Again, we have to speculate on the “whys.” But my guess is that what is being described as “extreme” is actually “engaged.” It feels better to be doing something, taking action, being part of a solution, than to be silently acted upon. Even if you’re wrong. Although, if you follow the steps above, then you’re much more likely to be making the choices that lead to thriving civilization.
  1. Not all religious societies are civilized (according to my definition), but every civilized society is a religious society. This absolutely does not mean state-sponsored religion or lack of religious freedom; in fact, the opposite is true. Freedom of religion is essential, and the flourishing of religion in general must be encouraged.The family is the basic unit of civilized society. Whatever threatens the family threatens civilization. So preserving and protecting the family is paramount in laws and social expectations in a civilized society.
Under #1, whatever the religion, the civilizing influences will include these requirements:
  • Honor God
  • Honor parents
  • Do not murder (take innocent life)
  • Do not have sex outside of marriage
  • Do not steal
  • Do not lie
  • Do not covet (want what belongs to your neighbor)
All of #2 actually fits within these rules. But I believe we need #2 to specifically describe how the civilizing principles get passed along from generation to generation. 

And civilization is worth passing along. According to the Spherical Model, Civilization lookslike this:

Families typically remain intact, and children are raised in loving homes, with caring parents who guide their education and training, dedicating somewhere between 18 and 25 years for that child to reach adulthood, and who then remain interested in their children’s success for the rest of their lives. 

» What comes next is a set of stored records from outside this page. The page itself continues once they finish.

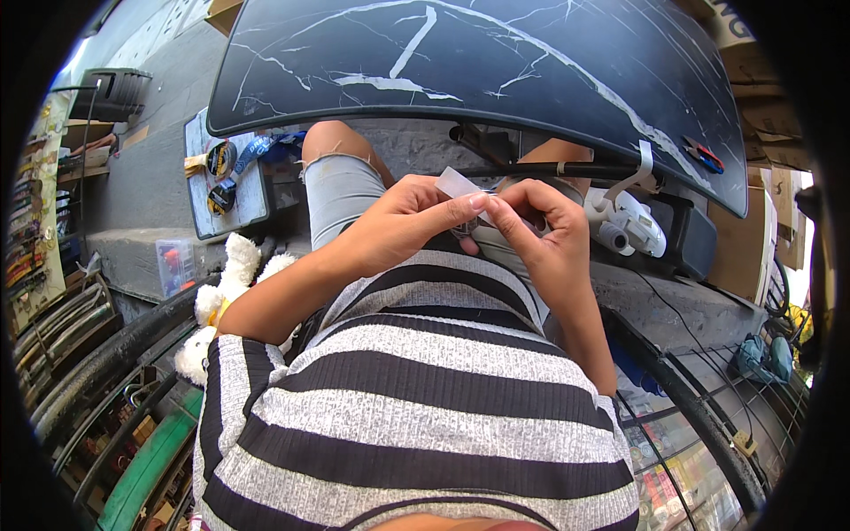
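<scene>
Translucent plastic strip [460,184] pinched between left hand [403,221] and right hand [540,230] fingertips, above striped shirt [425,389]

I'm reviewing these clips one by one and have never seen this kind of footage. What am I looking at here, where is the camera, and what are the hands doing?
There is no machine: a person wears a wide fisheye camera on the head, looking down, which is why straight edges bend near the rim. The striped shirt at the bottom is the person's own body, and the forearms come up from it. The left hand and right hand meet in front of the chest, both pinching a small clear plastic piece; a small dark part sits under it, too small to identify. Above is a dark marble-patterned table. A white tool hangs under its edge. Rolls of tape lie on a board at left, near a white plush toy.
</scene>
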`<state>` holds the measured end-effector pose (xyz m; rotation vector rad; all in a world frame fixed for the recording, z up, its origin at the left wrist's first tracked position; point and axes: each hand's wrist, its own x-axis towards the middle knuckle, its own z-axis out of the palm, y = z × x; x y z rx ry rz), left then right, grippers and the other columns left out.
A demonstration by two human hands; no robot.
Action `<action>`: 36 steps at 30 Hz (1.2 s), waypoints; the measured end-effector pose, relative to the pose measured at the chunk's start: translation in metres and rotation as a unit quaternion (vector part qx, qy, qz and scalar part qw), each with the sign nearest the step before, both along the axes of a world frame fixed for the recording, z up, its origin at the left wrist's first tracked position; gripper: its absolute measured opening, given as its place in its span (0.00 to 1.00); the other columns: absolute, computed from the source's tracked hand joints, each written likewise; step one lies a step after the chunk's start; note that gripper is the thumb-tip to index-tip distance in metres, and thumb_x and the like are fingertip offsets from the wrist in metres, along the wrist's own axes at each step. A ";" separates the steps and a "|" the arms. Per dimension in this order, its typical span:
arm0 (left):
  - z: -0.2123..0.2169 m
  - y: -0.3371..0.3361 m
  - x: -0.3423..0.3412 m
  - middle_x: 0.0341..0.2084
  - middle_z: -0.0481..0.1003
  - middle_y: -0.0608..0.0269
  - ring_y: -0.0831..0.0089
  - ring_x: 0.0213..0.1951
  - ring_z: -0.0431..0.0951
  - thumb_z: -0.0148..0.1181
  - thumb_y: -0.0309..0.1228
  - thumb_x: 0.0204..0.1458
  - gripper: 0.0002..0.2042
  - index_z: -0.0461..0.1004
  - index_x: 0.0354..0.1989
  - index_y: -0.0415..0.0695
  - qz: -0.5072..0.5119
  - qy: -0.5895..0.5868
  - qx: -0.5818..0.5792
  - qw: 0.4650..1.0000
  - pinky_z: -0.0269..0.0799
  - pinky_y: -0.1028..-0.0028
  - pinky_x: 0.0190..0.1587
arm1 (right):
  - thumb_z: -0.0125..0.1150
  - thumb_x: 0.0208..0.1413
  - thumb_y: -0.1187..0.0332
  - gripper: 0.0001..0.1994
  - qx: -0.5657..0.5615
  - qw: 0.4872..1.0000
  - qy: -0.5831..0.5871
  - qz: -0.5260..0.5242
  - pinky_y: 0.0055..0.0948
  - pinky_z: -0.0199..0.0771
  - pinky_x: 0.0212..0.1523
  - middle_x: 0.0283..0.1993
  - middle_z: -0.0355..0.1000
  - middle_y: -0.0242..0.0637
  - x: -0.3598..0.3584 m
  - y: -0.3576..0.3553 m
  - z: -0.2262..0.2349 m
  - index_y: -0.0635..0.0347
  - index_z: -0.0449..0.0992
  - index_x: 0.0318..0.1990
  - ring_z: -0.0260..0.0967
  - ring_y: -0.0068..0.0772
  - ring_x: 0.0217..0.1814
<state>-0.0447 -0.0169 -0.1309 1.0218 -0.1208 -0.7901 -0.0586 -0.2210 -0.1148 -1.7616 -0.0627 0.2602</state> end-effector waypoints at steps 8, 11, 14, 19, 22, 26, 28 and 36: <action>0.000 -0.004 0.001 0.37 0.79 0.60 0.74 0.37 0.80 0.50 0.40 0.68 0.18 0.78 0.48 0.35 -0.003 -0.034 0.023 0.999 0.77 0.74 0.43 | 0.67 0.56 0.72 0.08 -0.089 0.993 -0.069 0.025 0.17 0.56 0.26 0.21 0.67 0.24 0.002 0.003 0.007 0.65 0.76 0.27 0.59 0.11 0.25; 0.002 -0.002 0.001 0.35 0.79 0.61 0.74 0.36 0.79 0.49 0.40 0.68 0.19 0.78 0.46 0.35 -0.015 -0.049 0.042 0.998 0.77 0.75 0.42 | 0.67 0.55 0.71 0.10 -0.129 0.990 -0.056 0.030 0.20 0.52 0.22 0.18 0.64 0.25 0.000 0.004 0.012 0.65 0.76 0.25 0.56 0.12 0.22; 0.003 -0.001 0.003 0.37 0.79 0.60 0.76 0.38 0.79 0.49 0.41 0.68 0.19 0.79 0.46 0.35 -0.043 -0.058 0.060 0.996 0.78 0.75 0.40 | 0.68 0.55 0.69 0.12 -0.159 0.986 -0.020 0.037 0.21 0.51 0.21 0.17 0.63 0.26 -0.004 0.002 0.016 0.66 0.75 0.25 0.55 0.13 0.20; 0.011 0.007 0.020 0.42 0.81 0.57 0.77 0.40 0.79 0.50 0.39 0.67 0.18 0.79 0.48 0.35 -0.037 -0.105 0.093 0.989 0.79 0.75 0.37 | 0.69 0.56 0.62 0.16 -0.275 0.951 0.102 0.095 0.20 0.57 0.22 0.16 0.67 0.30 0.000 -0.016 0.023 0.67 0.77 0.26 0.60 0.15 0.19; 0.024 0.017 0.032 0.42 0.81 0.54 0.76 0.39 0.80 0.52 0.39 0.67 0.17 0.80 0.47 0.36 -0.100 -0.102 0.067 0.987 0.79 0.76 0.33 | 0.59 0.63 0.55 0.19 -0.192 0.976 -0.008 0.098 0.24 0.69 0.38 0.34 0.76 0.39 0.013 -0.028 0.027 0.65 0.80 0.42 0.73 0.22 0.39; 0.047 0.019 0.041 0.40 0.82 0.56 0.77 0.38 0.80 0.56 0.40 0.65 0.17 0.80 0.46 0.36 -0.198 -0.108 0.075 0.972 0.78 0.77 0.32 | 0.46 0.69 0.48 0.27 0.114 0.973 -0.074 0.188 0.34 0.68 0.59 0.55 0.71 0.43 0.031 -0.006 0.012 0.61 0.68 0.62 0.69 0.34 0.60; 0.061 0.022 0.045 0.36 0.82 0.59 0.79 0.35 0.80 0.57 0.40 0.64 0.17 0.80 0.45 0.36 -0.248 -0.151 0.105 0.951 0.78 0.78 0.31 | 0.48 0.67 0.46 0.32 0.182 0.940 0.010 0.288 0.38 0.66 0.63 0.60 0.67 0.46 0.038 0.001 0.006 0.63 0.61 0.67 0.66 0.37 0.64; 0.082 0.039 0.050 0.32 0.82 0.55 0.79 0.24 0.79 0.61 0.36 0.62 0.16 0.80 0.43 0.32 -0.250 -0.149 0.231 0.928 0.76 0.82 0.24 | 0.59 0.64 0.66 0.20 0.132 0.936 0.000 0.328 0.27 0.75 0.50 0.55 0.73 0.38 0.053 0.002 0.011 0.59 0.68 0.62 0.73 0.24 0.48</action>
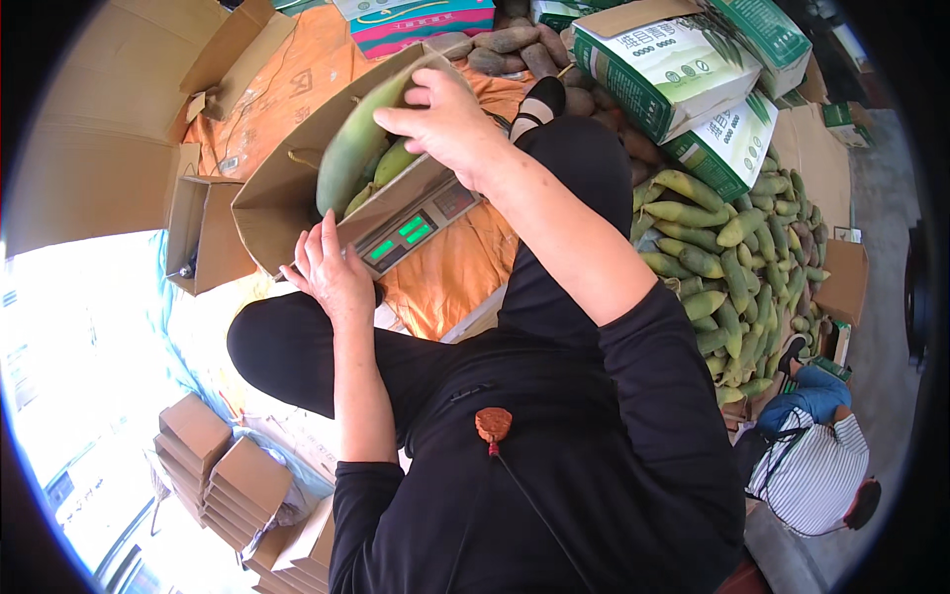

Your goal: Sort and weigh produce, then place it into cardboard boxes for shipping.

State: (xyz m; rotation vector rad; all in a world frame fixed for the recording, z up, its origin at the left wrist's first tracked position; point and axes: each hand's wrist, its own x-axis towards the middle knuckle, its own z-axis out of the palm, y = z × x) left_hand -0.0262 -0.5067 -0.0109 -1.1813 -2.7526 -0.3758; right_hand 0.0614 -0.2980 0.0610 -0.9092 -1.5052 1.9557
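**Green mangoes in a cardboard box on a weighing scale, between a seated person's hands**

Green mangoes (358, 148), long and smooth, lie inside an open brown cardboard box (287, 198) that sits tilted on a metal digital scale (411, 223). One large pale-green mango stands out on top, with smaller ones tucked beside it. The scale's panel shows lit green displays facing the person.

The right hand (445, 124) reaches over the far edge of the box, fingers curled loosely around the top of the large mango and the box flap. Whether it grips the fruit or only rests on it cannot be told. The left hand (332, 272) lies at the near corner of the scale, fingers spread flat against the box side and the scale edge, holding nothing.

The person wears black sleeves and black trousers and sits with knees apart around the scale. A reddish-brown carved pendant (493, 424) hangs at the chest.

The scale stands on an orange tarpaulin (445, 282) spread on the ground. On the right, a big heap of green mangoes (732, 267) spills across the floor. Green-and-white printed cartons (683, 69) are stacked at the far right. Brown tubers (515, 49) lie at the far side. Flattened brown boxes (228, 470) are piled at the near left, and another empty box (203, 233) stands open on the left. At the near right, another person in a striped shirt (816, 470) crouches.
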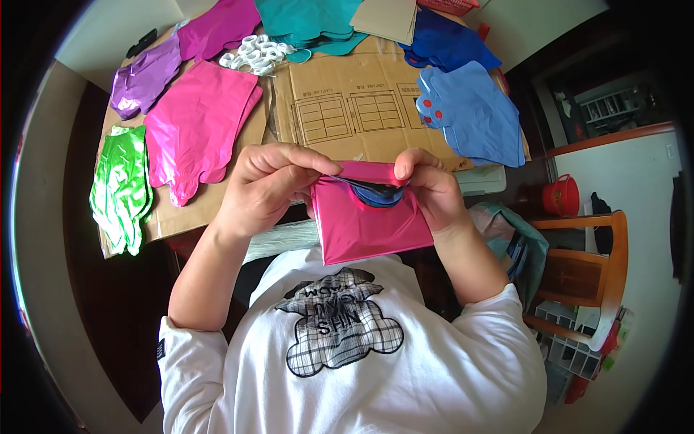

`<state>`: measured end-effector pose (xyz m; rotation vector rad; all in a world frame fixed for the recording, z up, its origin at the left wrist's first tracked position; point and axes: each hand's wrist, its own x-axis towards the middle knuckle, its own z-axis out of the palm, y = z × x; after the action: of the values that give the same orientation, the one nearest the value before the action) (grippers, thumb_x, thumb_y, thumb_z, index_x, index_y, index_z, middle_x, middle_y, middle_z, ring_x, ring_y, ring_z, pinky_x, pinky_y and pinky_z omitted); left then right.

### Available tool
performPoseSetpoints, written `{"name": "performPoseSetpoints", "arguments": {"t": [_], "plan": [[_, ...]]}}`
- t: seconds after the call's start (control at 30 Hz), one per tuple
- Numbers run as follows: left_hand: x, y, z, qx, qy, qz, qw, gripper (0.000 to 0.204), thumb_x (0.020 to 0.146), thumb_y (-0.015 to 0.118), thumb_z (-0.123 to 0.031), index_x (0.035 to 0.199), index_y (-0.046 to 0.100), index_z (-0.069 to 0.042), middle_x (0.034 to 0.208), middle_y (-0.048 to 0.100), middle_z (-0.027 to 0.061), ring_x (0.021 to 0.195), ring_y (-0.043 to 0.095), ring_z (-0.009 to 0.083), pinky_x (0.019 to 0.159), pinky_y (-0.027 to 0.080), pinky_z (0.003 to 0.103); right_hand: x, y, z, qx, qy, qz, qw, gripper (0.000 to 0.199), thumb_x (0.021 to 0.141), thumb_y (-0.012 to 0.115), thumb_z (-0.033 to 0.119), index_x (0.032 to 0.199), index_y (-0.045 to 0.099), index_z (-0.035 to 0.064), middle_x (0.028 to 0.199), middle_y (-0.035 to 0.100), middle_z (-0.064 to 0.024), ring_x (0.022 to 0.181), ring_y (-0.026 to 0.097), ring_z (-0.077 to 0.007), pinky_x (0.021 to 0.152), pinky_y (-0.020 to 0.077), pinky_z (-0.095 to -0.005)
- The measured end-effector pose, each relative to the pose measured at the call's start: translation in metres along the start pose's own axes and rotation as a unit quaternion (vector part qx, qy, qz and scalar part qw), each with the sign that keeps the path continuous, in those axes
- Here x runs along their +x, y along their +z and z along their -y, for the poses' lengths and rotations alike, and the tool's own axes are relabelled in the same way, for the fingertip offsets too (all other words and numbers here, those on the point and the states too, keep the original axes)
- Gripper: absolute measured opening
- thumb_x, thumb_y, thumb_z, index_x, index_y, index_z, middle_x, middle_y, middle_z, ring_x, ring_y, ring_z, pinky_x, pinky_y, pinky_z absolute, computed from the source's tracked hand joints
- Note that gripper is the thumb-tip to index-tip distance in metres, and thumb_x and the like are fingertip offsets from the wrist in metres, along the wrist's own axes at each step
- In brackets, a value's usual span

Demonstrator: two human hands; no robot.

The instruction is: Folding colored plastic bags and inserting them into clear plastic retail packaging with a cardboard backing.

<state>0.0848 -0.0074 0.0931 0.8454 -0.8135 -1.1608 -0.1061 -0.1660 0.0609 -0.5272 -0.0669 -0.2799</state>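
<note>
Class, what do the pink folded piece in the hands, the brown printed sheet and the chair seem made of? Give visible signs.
Pink folded piece: probably glossy plastic film or foil, given its sheen and thin edges.
Brown printed sheet: apparently matt cardboard, given its dull tan surface.
Chair: likely varnished wood, given its brown sheen.

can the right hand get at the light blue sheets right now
Probably yes, after letting go: the light blue sheets lie just beyond the right hand with nothing visible between, but it is gripping the pink packet.
</note>
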Motion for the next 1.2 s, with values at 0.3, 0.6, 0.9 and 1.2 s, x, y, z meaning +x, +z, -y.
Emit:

Civilized people live peaceably among their neighbors, helping rather than taking advantage of one another, abiding by laws enacted to protect property and safety—with honesty and honor. Civilized people live in peace with other civilized people; countries and cultures coexist in appreciation, without fear. 

There is a thriving free-enterprise economy. Poverty is meaningless; even though there will always be a lowest earning 10% defined as poor, in a civilized society these lowest earners have comfortable shelter and adequate food and clothing—and there’s the possibility of rising, or at least for future generations to rise. 

Creativity abounds; enlightening arts and literature exceed expectations. Architecture and infrastructure improve; innovation and invention are the rule. 

People feel free to choose their work, their home, their family practices, their friendships and associations. And they generally self-restrain before they infringe on the rights and freedoms of others. Where there are questions about those limits, laws are in place to help clarify boundaries of civilized behavior. When someone willingly infringes on the rights or safety of another, the law functions to protect that victim as well as society from further uncivilized behavior from the offender. 

To those of us who have seen civilization, at least in pockets of time and place, this doesn’t seem all that foreign or far-fetched. We’ve seen it in practice. We’ve seen it work. We’ve experienced the general sense of happiness that comes from living in a civilized society. No wonder we’re happy to choose this rather than the experimental, consistently failing, state-control systems offered as the alternative. Dependence doesn’t bring happiness the way success does.